現在検討中の実験ミッションでは、デブリ除去実現に必要な技術として、非協力物体への接近、近傍作業(運動推定・推進系取付)、軌道上からの除去のうち、まず軌道上からの除去のための導電性テザー(EDT)技術の範囲について、HTVを利用して「ベアテザー(被覆の無い裸テザー)」の伸展と電流駆動の軌道上実証計画を選定した。

実証可能な技術項目や利点、課題、コストなどを総合的に評価した結果、地上との通信、電力供給、常時可視が可能なことや、HTVランデブセンサの活用など、実験システムの簡素化が可能で、確実な打上げ機会があることなどが理由。

具体的には、HTVから反地球方向にエンドマスを放出し、テザーを伸展する。HTVのISSドッキング用ランデブセンサを利用してエンドマスの運動を計測する。HTV側に搭載した電子源からの電子放出によりテザーに電流を流し、導電性テザー(EDT)実用化に必要な技術を実証する。これらはHTVからの電力・通信の供給、ランデブセンサの活用により、簡素なEDTシステムを構成できる。

スケジュールでは、2015年度打上げ予定のHTV6号機に搭載し、実証する予定。ミッション期間は1週間程度を想定している。

ミッション機器は50kg程度であり、HTV6号機に搭載予定のペイロード総重量の余裕内に収まる見込み。また、ミッション機器の形状や発熱量についてHTVシステムへの影響を検討した結果、大きな問題は無いことも確認した。テレメトリ・コマンド・電源は、既存のHTV余剰リソースを流用する。
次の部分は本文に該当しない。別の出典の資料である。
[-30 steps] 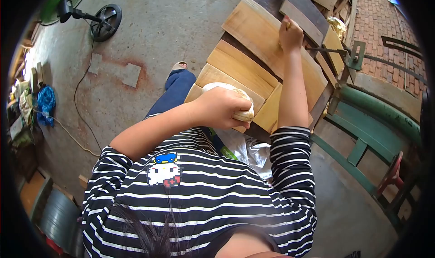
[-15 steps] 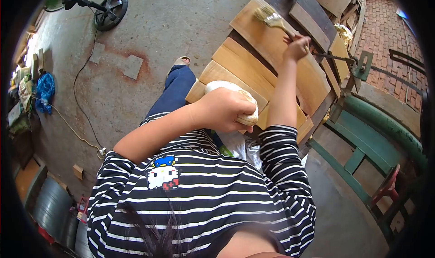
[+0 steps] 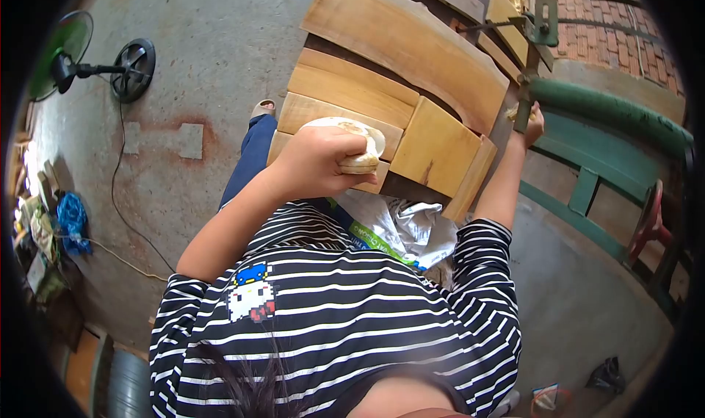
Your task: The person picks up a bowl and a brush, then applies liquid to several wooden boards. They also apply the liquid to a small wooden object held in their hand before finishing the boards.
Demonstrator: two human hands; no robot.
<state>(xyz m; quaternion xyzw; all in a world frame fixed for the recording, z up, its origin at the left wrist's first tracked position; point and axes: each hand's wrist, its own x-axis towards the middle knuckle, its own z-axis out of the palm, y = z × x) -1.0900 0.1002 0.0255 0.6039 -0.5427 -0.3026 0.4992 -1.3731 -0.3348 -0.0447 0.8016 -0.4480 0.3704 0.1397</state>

HTV本来のミッション達成と安全性確保を最優先し、HTV本体からミッション機器側への種々の安全要求を実現可能と判断している。

一方、ISSへの物資補給を目的とするHTVミッションであることを踏まえ、NASA(米航空宇宙局)との協調統合運用フェーズ終了後の7日程度の間でEDT実証を実施する。EDT実証実験後、テザーを切り離してからHTVは大気圏に再突入させる。